(EXERCISE REQUIREMENTS): Beginning with the first line of the data below, reproduce every line unchanged, ending with the line that holds "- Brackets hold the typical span".

___ DATA SHOWN ___

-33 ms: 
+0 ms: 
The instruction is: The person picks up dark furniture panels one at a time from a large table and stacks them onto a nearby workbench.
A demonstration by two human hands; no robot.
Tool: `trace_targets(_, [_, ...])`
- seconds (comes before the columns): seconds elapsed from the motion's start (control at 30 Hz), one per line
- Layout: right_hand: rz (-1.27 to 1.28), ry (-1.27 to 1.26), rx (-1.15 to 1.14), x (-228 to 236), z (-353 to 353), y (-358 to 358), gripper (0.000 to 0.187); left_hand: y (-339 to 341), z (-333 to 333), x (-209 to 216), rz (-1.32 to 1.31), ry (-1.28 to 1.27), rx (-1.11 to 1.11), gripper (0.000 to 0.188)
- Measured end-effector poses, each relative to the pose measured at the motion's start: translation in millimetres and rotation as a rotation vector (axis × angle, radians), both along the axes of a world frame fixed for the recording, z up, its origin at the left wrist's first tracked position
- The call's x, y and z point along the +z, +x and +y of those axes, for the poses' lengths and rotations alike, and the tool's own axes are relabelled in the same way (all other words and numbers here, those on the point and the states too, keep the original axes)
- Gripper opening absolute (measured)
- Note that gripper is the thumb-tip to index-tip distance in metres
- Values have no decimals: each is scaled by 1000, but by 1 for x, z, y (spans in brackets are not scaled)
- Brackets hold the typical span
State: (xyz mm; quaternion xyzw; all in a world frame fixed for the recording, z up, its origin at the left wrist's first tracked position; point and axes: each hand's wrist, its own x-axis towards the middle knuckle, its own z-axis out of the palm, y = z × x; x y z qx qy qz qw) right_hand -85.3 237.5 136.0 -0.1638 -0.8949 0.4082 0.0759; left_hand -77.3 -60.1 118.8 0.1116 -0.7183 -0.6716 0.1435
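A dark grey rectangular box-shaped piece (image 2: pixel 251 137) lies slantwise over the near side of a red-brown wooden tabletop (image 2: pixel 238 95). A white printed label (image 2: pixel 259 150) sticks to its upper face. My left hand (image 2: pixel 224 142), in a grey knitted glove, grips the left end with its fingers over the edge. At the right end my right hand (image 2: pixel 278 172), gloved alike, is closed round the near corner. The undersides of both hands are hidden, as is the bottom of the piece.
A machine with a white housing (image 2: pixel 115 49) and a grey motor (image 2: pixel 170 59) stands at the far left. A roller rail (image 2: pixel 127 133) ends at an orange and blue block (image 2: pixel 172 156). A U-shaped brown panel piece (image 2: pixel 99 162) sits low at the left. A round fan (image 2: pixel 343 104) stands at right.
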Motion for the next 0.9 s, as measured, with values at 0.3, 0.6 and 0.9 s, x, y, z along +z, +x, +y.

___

(SOLUTION TO THIS TASK):
-33 ms: 
+0 ms: 
The instruction is: The person picks up dark furniture panels one at a time from a large table and stacks them onto a nearby workbench.
A demonstration by two human hands; no robot.
Tool: `trace_targets(_, [_, ...])`
- seconds (comes before the columns): seconds elapsed from the motion's start (control at 30 Hz), one per line
- Layout: right_hand: rz (-1.27 to 1.28), ry (-1.27 to 1.26), rx (-1.15 to 1.14), x (-228 to 236), z (-353 to 353), y (-358 to 358), gripper (0.000 to 0.187); left_hand: y (-339 to 341), z (-333 to 333), x (-209 to 216), rz (-1.32 to 1.31), ry (-1.28 to 1.27), rx (-1.11 to 1.11), gripper (0.000 to 0.188)
- Measured end-effector poses, each relative to the pose measured at the motion's start: translation in millimetres and rotation as a rotation vector (axis × angle, radians), both along the axes of a world frame fixed for the recording, z up, its origin at the left wrist's first tracked position
- The call's x, y and z point along the +z, +x and +y of those axes, for the poses' lengths and rotations alike, and the tool's own axes are relabelled in the same way (all other words and numbers here, those on the point and the states too, keep the original axes)
- Gripper opening absolute (measured)
- Note that gripper is the thumb-tip to index-tip distance in metres
- Values have no decimals: each is scaled by 1000, but by 1 for x, z, y (spans in brackets are not scaled)
- Brackets hold the typical span

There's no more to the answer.